Я сделала паузу, глядя в чашку, где остывал чай.

– Наше зрительное восприятие – как тени на стене пещеры Платона. Мы не реагируем на сам объект. Мы реагируем на его внутреннюю интерпретацию, на образ, деформированный нашими страхами, стрессами, когнитивными искажениями. По сути, мы все время живем в модели реальности, а не в самой реальности.

– Представь: если бы мы могли создать программу, которая обучает людей отслеживать, в какие моменты их восприятие искажается.
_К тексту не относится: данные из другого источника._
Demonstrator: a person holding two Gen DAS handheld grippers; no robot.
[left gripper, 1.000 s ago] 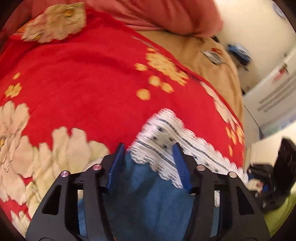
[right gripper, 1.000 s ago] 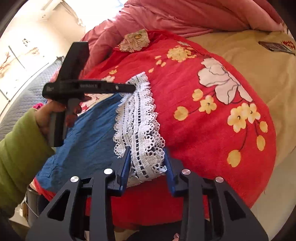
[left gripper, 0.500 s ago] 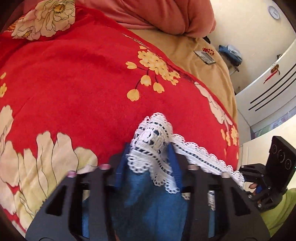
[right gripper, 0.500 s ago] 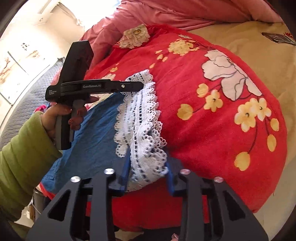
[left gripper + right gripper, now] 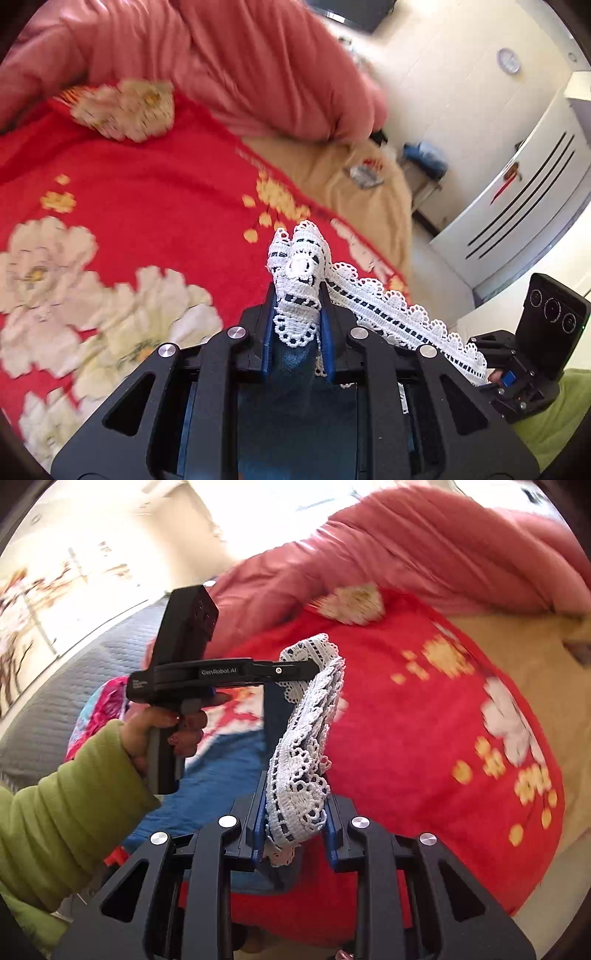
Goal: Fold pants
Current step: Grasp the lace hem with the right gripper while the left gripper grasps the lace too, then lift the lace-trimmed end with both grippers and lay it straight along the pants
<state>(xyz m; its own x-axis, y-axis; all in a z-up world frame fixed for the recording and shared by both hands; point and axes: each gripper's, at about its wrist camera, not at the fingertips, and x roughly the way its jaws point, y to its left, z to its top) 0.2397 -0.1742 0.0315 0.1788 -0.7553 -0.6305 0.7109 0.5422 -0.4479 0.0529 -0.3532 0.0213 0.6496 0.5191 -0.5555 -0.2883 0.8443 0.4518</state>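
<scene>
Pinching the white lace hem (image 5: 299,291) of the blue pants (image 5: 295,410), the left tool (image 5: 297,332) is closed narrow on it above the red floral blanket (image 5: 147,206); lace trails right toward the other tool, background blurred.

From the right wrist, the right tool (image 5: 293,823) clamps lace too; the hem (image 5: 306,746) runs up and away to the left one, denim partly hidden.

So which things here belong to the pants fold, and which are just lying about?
In the job:
- blue pants with white lace hem
- left claw, shut on the hem
- right claw, shut on the hem

Lying about:
- red floral blanket
- pink duvet
- tan sheet
</scene>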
Это была бы настоящая когнитивная карта поведения, – подхватил Лиам, и в его голосе мелькнул огонь идеи, тот самый, что бывает у исследователей на грани инсайта.

– А потом мы запатентуем ее и станем миллионерами, – хмыкнул Эмрис, лениво качнувшись на стуле. – И отдадим долг. И, может быть, даже откроем филиал кафе где-нибудь на побережье Пусана. С видом на океан и без единого намека на угрозу.
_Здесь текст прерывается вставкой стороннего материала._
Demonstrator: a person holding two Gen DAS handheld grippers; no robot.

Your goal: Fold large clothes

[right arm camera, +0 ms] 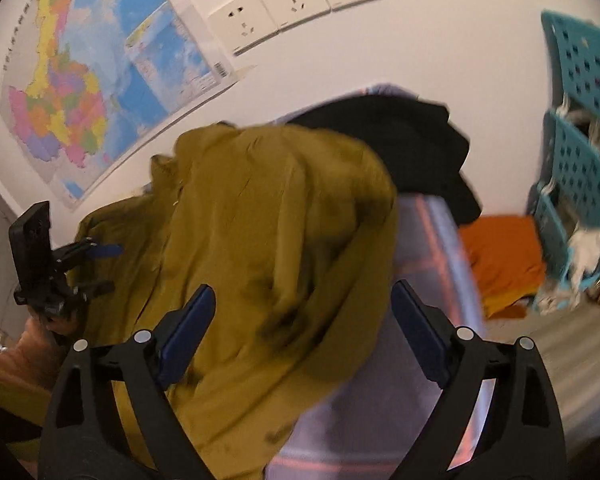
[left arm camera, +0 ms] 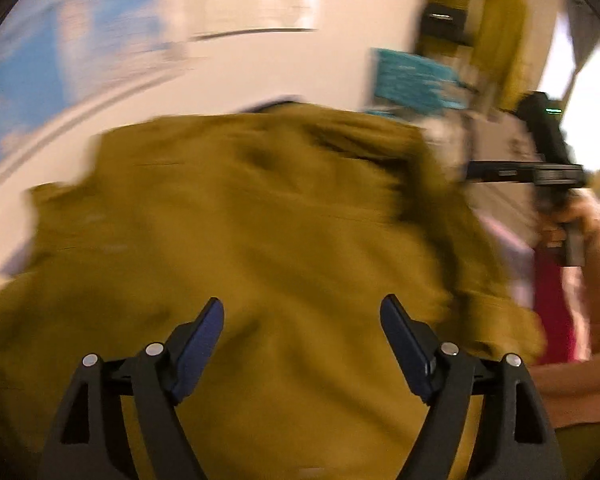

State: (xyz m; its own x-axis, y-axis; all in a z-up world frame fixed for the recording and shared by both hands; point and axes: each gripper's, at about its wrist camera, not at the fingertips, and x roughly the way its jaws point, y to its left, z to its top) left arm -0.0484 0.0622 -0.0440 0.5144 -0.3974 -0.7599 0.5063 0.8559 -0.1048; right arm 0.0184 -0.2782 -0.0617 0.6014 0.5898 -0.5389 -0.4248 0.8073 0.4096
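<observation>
A large olive-yellow garment [left arm camera: 260,220] lies crumpled in a heap and fills most of the blurred left wrist view. My left gripper [left arm camera: 302,308] hovers open just above it, nothing between its blue pads. From the right wrist the same garment [right arm camera: 268,208] drapes over a lavender checked cover [right arm camera: 432,248], one edge hanging toward me. My right gripper [right arm camera: 304,292] is open over that edge, pads clear of the cloth. The left gripper [right arm camera: 108,268] shows at the far left, held in a hand, jaws apart beside the garment.
A black garment [right arm camera: 412,140] lies behind the olive one. An orange cloth [right arm camera: 500,256] sits on the floor near stacked teal baskets [right arm camera: 580,152]. A map [right arm camera: 80,80] and wall sockets [right arm camera: 292,4] are on the white wall. A person's hand [left arm camera: 580,220] holds the other tool.
</observation>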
– Если уж и спасаться от стресса, то с юмором и выпечкой, – сказала Сумин и подмигнула. В ее голосе прозвучала спокойная уверенность человека, который уже пережил не одну бурю.

Я смотрела на них – на этих упрямых, ранимых, сильных людей – и вдруг почувствовала, как под грудной клеткой медленно расправляется что-то важное. Может быть, это была надежда. Может быть – осознание. Несмотря на разруху, несмотря на страх и неотступную тень опасности, именно эти мгновения, сотканные из смеха, интеллектуального спора и хлебного тепла, были настоящими.

И в них – в этой зыбкой, но стойкой реальности – скрывался ключ. Не просто к выживанию. А к тому, чтобы изменить все.